PROMPT | Your copy of the data below must be exact and must leave out all pictures.

SUPPLIED INFORMATION |
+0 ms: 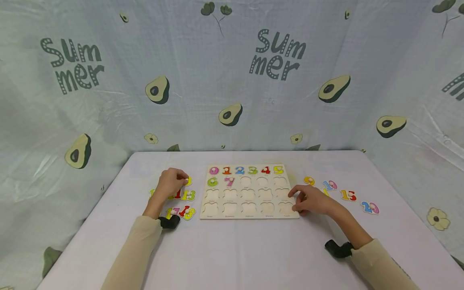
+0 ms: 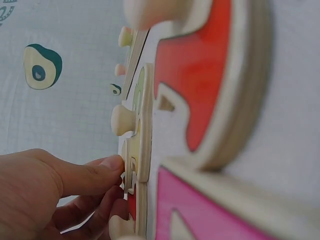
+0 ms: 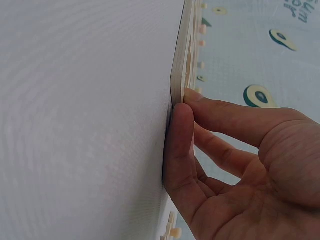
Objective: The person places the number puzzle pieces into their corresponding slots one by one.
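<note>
My left hand [image 1: 169, 184] is at the left group of number pieces, thumb and fingers pinching a yellow number piece [image 1: 188, 181] whose digit is partly covered. In the left wrist view the thumb and fingers [image 2: 112, 164] meet at a thin wooden piece, close to other knobbed pieces. The wooden number puzzle board [image 1: 250, 219] lies in the middle of the table, with pieces 0 to 7 set in its upper slots. At the board's lower right corner, my right hand [image 1: 313, 200] grips the edge between thumb and fingers; the right wrist view shows the board edge [image 3: 177, 87] there.
Left of the board lie a 13 [image 1: 188, 195], an 18 [image 1: 187, 212], a 17 [image 1: 172, 212] and others partly behind the left arm. Toward the right are a 9 [image 1: 309, 181], a 10 [image 1: 330, 185], a 15 [image 1: 349, 195] and a 20 [image 1: 370, 208].
</note>
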A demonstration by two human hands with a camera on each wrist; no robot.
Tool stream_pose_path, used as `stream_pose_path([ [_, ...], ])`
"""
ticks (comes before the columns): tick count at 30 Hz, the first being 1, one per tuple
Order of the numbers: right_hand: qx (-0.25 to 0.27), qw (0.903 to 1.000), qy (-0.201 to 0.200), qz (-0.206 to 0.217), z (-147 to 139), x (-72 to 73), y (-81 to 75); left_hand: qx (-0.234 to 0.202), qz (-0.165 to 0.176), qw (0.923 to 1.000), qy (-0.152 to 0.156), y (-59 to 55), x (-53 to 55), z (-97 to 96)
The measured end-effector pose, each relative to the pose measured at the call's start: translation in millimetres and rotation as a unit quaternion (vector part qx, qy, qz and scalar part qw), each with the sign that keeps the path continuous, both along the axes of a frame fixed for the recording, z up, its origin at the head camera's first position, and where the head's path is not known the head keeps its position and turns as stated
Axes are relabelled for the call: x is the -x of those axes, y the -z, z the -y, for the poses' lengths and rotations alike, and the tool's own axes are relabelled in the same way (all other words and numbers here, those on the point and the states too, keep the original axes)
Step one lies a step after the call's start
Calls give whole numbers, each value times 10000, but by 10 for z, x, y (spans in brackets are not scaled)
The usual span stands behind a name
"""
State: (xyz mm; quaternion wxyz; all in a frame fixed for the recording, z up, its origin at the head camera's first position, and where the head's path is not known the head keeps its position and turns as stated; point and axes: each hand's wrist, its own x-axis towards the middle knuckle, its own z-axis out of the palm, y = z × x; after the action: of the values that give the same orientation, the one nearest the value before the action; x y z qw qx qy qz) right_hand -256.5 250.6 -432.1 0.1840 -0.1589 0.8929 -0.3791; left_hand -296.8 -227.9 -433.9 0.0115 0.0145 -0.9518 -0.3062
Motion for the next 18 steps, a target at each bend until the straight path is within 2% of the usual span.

ANSWER TO THIS EXERCISE |
+0 ms: 
+0 ms: 
+0 ms: 
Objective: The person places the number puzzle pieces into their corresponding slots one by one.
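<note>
My left hand [image 1: 169, 184] is at the left group of number pieces, thumb and fingers pinching a yellow number piece [image 1: 188, 181] whose digit is partly covered. In the left wrist view the thumb and fingers [image 2: 112, 164] meet at a thin wooden piece, close to other knobbed pieces. The wooden number puzzle board [image 1: 250, 219] lies in the middle of the table, with pieces 0 to 7 set in its upper slots. At the board's lower right corner, my right hand [image 1: 313, 200] grips the edge between thumb and fingers; the right wrist view shows the board edge [image 3: 177, 87] there.
Left of the board lie a 13 [image 1: 188, 195], an 18 [image 1: 187, 212], a 17 [image 1: 172, 212] and others partly behind the left arm. Toward the right are a 9 [image 1: 309, 181], a 10 [image 1: 330, 185], a 15 [image 1: 349, 195] and a 20 [image 1: 370, 208].
</note>
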A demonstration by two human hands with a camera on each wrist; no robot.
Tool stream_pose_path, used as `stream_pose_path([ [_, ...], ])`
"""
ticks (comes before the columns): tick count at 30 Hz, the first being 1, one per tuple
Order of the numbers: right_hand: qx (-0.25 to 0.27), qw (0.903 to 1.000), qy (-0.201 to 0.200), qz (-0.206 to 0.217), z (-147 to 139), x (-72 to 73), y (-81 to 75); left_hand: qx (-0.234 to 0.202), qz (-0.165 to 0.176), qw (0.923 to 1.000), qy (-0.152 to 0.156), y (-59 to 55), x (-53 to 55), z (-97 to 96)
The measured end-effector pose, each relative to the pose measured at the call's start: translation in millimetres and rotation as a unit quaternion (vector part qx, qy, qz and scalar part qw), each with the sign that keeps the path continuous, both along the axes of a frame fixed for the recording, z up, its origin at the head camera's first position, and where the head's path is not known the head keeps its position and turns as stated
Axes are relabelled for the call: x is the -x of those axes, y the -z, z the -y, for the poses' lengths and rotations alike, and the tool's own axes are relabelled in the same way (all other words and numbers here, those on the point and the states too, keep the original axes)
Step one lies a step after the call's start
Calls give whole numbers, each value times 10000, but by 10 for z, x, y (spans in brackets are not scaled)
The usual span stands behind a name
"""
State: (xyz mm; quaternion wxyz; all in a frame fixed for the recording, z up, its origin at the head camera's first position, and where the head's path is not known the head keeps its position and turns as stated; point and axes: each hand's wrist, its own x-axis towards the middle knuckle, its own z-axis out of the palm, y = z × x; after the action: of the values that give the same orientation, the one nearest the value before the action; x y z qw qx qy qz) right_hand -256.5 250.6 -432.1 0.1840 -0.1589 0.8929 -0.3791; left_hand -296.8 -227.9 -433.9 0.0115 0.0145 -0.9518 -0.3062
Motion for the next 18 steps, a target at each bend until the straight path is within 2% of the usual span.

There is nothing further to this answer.